**Work request**
Your job is to set down the listing again exactly as it stands.
────────────────
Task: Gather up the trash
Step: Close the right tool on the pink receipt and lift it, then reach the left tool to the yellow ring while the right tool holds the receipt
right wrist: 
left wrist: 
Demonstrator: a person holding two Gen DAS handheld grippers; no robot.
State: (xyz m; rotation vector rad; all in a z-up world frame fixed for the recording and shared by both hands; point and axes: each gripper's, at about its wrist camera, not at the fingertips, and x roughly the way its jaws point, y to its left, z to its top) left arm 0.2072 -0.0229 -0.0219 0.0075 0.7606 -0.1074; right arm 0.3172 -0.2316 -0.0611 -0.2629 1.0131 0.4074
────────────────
**Problem solution**
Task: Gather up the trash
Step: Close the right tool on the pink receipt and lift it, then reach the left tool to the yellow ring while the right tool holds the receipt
right wrist: 
left wrist: 
Demonstrator: a person holding two Gen DAS handheld grippers; no robot.
State: (xyz m; rotation vector rad; all in a z-up world frame fixed for the recording and shared by both hands; point and axes: each gripper's, at about its wrist camera, not at the fingertips, and x roughly the way its jaws point, y to its left, z to its top) left arm 0.2072 -0.0229 -0.0219 0.0075 0.7606 -0.1074; right arm 0.3172 -0.2316 -0.0611 -0.2629 1.0131 0.4074

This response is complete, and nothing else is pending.